Summary:
### Motivation
We currently have the ability to get the PG heap snapshot on-demand, both through YSQL (yb_backend_heap_snapshot/yb_backend_heap_snapshot_peak) and through the logs (yb_log_backend_heap_snapshot/yb_log_backend_heap_snapshot_peak). However, both of these methods require connecting to the cluster while the target backend is still running.
### Solution
In order to facilitate easier debugging, this diff adds the ability to tell selected backends to dump their heap snapshot to logs when they exit. This is useful for when there are memory issues on short-lived backends or they occur on an infrequent basis.

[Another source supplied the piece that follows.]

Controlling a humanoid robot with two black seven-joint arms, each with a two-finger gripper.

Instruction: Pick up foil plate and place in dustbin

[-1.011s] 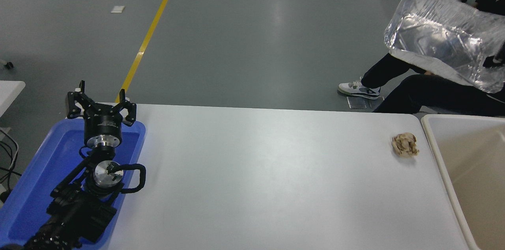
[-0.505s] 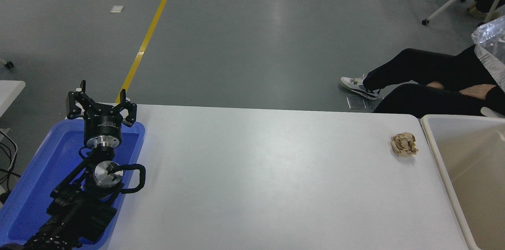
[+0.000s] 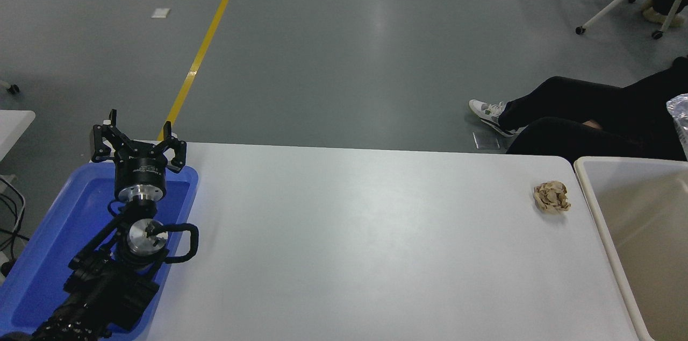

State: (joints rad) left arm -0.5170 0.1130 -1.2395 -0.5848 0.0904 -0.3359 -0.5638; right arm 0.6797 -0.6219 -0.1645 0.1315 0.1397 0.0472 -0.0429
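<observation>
While the left tool [image 3: 138,139] hovers spread over the blue tray [image 3: 48,233], the foil plate [image 3: 679,118] — far right — barely shows.

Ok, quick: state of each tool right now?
Left tool: open, holding nothing, over the blue tray.
Right tool: not in view.
</observation>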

This diff adds a flag that, when enabled, tells the given backend to dump its peak heap snapshot to logs when it exits. This is a snapshot of all of the call stacks where `malloc`/`new` was called as well as the total amount of memory allocated by each call stack, when the process was at its peak memory usage.
### Interface
This diff adds both a GUC, `yb_log_heap_snapshot_on_exit_threshold` and a T-server gflag wrapper (`yb_log_heap_snapshot_on_exit_threshold`). Both are integer-typed and are off (`-1`) by default. The GUC is `PGC_USERSET` and the flag is a runtime gflag, allowing users to change this variable at any point during the backend's running. Similarly, the T-server flag is runtime, allowing users to change the flag at any point and have it take effect immediately.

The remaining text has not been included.